Take the data from its first line. Print each line exactly until the line containing "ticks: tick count" has been printed too.
^^^^^^^^^^^^^^^^
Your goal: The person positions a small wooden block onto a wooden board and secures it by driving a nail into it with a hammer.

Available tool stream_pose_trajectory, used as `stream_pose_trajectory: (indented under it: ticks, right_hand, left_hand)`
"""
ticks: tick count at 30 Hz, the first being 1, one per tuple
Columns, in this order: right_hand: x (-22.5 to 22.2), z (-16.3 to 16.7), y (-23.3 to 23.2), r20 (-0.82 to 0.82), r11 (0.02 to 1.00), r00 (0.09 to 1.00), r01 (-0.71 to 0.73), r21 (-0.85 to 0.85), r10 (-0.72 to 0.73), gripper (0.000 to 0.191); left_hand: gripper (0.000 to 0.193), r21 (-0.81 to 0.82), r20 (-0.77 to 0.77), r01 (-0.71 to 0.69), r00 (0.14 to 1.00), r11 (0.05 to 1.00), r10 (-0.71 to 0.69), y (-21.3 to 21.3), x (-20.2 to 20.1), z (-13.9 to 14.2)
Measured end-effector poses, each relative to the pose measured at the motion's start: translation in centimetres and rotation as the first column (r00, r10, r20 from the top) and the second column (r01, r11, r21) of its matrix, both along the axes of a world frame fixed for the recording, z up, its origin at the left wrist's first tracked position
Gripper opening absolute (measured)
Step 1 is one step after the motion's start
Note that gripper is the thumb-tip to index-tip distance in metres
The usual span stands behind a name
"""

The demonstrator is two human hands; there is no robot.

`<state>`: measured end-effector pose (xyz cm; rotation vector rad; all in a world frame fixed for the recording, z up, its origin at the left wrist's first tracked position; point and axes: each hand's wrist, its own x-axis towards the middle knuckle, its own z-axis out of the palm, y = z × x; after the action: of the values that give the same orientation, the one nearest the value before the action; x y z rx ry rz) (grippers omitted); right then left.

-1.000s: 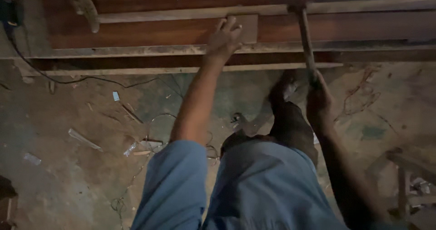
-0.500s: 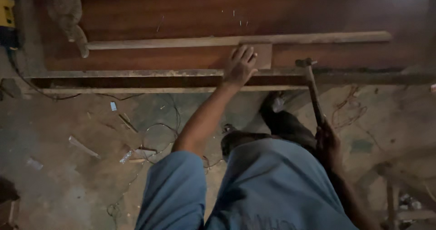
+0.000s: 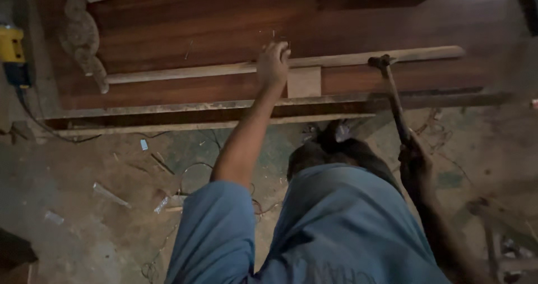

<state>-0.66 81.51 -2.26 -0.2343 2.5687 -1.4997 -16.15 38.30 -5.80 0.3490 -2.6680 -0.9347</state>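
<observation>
Board (image 3: 224, 21): reddish wood, smooth, faint sheen. Strip (image 3: 196, 71): pale, bare wood. Hammer (image 3: 392, 93): wooden handle, dull metal head.

Hammer (image 3: 395, 102): slim dark handle, small metal head, held upright-tilted, head level with long pale wooden strip (image 3: 280, 65). Strip: narrow, light-coloured, lying lengthwise across reddish-brown wooden panel (image 3: 196, 21), slightly slanted, right end higher. Short pale wood block (image 3: 304, 82): squarish, set flat on panel directly below strip, touching it. Panel: broad, dark, smooth, resting on pale rails at near edge.
</observation>
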Motion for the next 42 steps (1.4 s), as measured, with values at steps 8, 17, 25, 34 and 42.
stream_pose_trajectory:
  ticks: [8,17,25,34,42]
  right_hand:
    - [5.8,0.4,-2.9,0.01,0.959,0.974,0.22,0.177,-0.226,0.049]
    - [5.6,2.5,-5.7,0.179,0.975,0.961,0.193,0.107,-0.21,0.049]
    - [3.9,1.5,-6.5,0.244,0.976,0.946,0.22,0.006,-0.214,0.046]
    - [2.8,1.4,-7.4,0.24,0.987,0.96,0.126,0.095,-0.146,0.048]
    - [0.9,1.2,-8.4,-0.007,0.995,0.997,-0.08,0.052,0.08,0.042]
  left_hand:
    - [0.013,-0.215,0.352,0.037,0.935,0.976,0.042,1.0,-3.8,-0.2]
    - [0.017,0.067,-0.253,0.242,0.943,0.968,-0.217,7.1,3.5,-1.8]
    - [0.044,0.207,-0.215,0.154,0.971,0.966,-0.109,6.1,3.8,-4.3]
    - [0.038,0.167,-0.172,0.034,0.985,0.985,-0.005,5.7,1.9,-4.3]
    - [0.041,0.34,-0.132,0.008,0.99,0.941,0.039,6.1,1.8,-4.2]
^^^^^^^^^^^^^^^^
### SOLUTION FOR THIS EXERCISE
Your goal: The person positions a small wooden block onto a wooden board and secures it by driving a nail into it with a hammer.

Available tool stream_pose_trajectory, used as `stream_pose_trajectory: (indented under it: ticks, right_hand, left_hand)`
"""
ticks: tick count at 30 Hz, the first being 1, one per tuple

The answer is complete, and the exercise is done.